• _Problem_: Give back all of the data exactly as it appears here.

• _Data shown_:
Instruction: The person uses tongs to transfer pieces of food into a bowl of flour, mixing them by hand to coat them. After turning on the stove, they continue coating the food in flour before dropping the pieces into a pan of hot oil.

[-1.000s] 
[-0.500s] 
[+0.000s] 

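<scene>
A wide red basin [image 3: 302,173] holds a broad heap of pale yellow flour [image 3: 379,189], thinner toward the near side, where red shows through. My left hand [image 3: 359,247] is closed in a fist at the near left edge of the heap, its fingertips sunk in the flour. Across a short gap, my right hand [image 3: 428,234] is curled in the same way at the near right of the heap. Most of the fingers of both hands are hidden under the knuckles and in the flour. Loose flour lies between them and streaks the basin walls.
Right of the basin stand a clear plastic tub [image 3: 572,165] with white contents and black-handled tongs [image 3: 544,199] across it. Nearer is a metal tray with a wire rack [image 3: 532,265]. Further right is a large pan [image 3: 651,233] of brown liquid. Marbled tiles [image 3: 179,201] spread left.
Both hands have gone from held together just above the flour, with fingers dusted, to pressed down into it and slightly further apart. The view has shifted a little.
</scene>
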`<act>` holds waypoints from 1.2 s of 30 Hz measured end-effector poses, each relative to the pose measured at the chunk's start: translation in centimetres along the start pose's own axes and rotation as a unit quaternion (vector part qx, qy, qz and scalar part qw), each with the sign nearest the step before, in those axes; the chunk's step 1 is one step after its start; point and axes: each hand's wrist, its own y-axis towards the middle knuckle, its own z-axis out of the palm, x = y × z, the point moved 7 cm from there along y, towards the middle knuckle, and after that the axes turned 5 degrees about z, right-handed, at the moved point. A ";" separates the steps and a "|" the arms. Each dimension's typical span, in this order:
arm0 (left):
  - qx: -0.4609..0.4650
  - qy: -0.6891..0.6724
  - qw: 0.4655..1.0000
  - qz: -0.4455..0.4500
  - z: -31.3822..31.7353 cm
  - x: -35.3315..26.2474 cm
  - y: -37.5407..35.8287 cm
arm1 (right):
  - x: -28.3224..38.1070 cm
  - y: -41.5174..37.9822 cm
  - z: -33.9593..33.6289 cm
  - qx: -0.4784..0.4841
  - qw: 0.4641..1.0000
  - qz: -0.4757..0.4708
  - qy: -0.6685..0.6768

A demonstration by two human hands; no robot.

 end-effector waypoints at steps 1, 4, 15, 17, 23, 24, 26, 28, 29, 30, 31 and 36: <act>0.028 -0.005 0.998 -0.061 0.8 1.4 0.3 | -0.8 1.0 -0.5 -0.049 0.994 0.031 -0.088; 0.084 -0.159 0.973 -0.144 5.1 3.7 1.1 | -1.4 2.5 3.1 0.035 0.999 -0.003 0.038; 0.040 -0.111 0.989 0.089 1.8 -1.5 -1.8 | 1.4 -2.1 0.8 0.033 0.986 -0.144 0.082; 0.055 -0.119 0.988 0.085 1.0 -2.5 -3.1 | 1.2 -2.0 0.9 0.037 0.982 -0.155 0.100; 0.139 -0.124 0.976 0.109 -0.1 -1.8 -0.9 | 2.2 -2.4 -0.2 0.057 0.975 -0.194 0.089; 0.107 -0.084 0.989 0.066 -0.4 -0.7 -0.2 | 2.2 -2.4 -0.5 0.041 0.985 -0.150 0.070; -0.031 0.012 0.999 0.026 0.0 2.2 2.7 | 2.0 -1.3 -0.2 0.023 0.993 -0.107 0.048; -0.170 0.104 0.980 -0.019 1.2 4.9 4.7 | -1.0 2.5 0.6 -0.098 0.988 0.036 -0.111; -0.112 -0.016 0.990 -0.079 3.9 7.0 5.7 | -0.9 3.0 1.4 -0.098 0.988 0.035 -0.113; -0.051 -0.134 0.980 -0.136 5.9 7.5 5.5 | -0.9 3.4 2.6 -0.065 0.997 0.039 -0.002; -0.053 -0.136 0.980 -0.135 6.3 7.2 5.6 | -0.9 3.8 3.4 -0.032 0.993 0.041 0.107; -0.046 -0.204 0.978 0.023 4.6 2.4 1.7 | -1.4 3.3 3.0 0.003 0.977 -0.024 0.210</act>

• _Result_:
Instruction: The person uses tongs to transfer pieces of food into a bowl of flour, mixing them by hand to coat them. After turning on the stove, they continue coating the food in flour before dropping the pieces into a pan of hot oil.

[-1.000s] 
[-0.500s] 
[+0.000s] 

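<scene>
A wide red basin [image 3: 302,173] holds a broad heap of pale yellow flour [image 3: 379,189], thinner toward the near side, where red shows through. My left hand [image 3: 359,247] is closed in a fist at the near left edge of the heap, its fingertips sunk in the flour. Across a short gap, my right hand [image 3: 428,234] is curled in the same way at the near right of the heap. Most of the fingers of both hands are hidden under the knuckles and in the flour. Loose flour lies between them and streaks the basin walls.
Right of the basin stand a clear plastic tub [image 3: 572,165] with white contents and black-handled tongs [image 3: 544,199] across it. Nearer is a metal tray with a wire rack [image 3: 532,265]. Further right is a large pan [image 3: 651,233] of brown liquid. Marbled tiles [image 3: 179,201] spread left.
Both hands have gone from held together just above the flour, with fingers dusted, to pressed down into it and slightly further apart. The view has shifted a little.
</scene>
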`<act>` holds waypoints from 1.2 s of 30 Hz measured end-effector poses, each relative to the pose measured at the chunk's start: translation in centimetres along the start pose's own axes and rotation as a unit quaternion (vector part qx, qy, qz and scalar part qw), each with the sign nearest the step before, in those axes; the chunk's step 1 is one step after its start; point and axes: each hand's wrist, its own y-axis towards the middle knuckle, its own z-axis out of the palm, x = y × z, the point moved 7 cm from there along y, towards the middle knuckle, and after that the axes turned 5 degrees about z, right-handed, at the moved point. A ";" separates the steps and a "|" the arms. Each dimension's typical span, in this order:
arm0 (left):
  - qx: -0.4609..0.4650
  - qy: -0.6891..0.6724
  - qw: 0.4655..1.0000
  - qz: -0.4455..0.4500
  - z: -31.3822..31.7353 cm
  - x: -35.3315..26.2474 cm
  - y: -37.5407..35.8287 cm
arm1 (right):
  - x: -28.3224..38.1070 cm
  - y: -41.5174..37.9822 cm
  - z: -33.9593..33.6289 cm
  - qx: -0.4784..0.4841
  - qw: 0.4641..1.0000
  - qz: -0.4757..0.4708
  - qy: -0.6685..0.6768

A demonstration by two human hands; no robot.

 end-effector waypoints at steps 1, 4, 15, 17, 23, 24, 26, 28, 29, 30, 31 and 36: <act>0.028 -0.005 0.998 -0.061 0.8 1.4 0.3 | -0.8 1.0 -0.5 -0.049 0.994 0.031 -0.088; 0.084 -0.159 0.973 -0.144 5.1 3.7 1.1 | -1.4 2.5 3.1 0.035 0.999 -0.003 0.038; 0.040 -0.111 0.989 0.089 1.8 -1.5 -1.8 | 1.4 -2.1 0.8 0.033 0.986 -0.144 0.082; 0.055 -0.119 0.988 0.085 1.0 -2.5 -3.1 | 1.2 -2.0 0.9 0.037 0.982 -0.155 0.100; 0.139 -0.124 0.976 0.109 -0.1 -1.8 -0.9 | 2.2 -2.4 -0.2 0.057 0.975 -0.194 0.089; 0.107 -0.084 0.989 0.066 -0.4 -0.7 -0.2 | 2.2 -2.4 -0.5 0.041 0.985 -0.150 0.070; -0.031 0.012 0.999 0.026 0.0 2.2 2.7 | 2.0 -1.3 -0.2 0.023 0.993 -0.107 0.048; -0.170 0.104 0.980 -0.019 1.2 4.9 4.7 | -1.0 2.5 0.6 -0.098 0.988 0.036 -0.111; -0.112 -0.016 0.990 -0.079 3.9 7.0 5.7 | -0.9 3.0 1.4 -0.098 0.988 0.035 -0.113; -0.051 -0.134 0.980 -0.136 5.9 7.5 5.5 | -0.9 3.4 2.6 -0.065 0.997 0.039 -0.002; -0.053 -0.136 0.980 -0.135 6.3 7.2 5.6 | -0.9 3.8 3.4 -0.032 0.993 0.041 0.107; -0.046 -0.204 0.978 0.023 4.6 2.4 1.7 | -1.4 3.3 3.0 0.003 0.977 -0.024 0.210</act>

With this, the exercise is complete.